Dermatologist speaking with an embedded dermatology expert.

Executive conclusion

PPD’s approach to Corcept’s Phase IIIa ALS study is built on experienced leadership, realistic planning, and disciplined execution within a highly competitive and operationally complex landscape.

With a proposed footprint of 90 sites across 12 countries, targeting 477 randomized patients and modeled at 0.44 patients per site per month with a 20% screen failure rate, our projections reflect practical ALS enrollment behavior rather than optimistic assumptions. Structured scenario planning supports a base-case FPI of September 2026, with opportunity to accelerate through start-up efficiency and early activation ramping.

Client and opportunity overview

Execution is anchored by a senior ALS-experienced governance team with clear accountability across oversight, medical strategy, regional leadership, and site operations. This structure ensures proactive risk identification, transparent escalation pathways, and consistent alignment with sponsor priorities.

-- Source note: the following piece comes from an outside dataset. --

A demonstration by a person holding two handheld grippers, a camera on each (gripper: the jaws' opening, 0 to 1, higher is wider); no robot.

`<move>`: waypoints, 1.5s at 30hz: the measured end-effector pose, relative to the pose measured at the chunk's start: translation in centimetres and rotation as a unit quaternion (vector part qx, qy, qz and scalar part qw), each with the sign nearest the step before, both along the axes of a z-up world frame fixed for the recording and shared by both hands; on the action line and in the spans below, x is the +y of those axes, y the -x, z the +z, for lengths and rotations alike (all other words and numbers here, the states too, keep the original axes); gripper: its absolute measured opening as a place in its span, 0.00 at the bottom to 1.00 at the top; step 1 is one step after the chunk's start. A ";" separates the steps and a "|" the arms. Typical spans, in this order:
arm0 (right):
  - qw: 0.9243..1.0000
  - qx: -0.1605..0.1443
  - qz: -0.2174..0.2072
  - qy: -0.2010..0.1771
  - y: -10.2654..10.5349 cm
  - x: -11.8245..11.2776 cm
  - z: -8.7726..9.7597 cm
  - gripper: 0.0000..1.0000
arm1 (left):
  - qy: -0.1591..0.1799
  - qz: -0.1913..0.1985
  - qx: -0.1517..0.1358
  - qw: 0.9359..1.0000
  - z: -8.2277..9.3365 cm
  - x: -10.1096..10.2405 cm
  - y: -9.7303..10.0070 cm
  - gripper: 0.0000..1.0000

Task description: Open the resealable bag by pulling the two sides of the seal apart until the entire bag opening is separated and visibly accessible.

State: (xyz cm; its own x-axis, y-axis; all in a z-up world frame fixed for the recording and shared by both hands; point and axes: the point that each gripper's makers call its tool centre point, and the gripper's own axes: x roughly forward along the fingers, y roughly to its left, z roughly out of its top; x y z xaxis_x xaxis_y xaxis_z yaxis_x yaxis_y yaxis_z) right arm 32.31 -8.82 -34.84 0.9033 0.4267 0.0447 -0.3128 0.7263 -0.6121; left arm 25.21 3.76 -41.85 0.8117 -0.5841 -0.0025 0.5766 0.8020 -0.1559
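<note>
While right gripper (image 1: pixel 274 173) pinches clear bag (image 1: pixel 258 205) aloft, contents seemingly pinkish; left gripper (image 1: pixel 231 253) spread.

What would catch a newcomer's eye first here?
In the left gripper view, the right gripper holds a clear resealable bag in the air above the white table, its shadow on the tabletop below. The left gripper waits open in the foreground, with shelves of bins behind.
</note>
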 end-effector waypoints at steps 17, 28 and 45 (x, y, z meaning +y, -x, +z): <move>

Operational delivery is strengthened through:

  • ALS-specific feasibility and site selection strategies
  • Embedded EU CTR expertise and start-up acceleration planning
  • Data-driven enrollment forecasting and ongoing re-projection
  • Integrated digital solutions (eCOA, TeleVisits) and licensing management
  • Comprehensive patient support services, including travel and reimbursement vi Scout Clinical and Home Trial Services to reduce burden and protect retention

Together, these elements create a delivery model that is scientifically aligned, operationally disciplined, and patient-centered—positioning Corcept’s Phase IIIa ALS program for predictable timelines, strong site performance, and high-quality data across regions.

PPD is prepared to execute this study with urgency, rigor, and the specialized ALS expertise required to succeed in today’s landscape.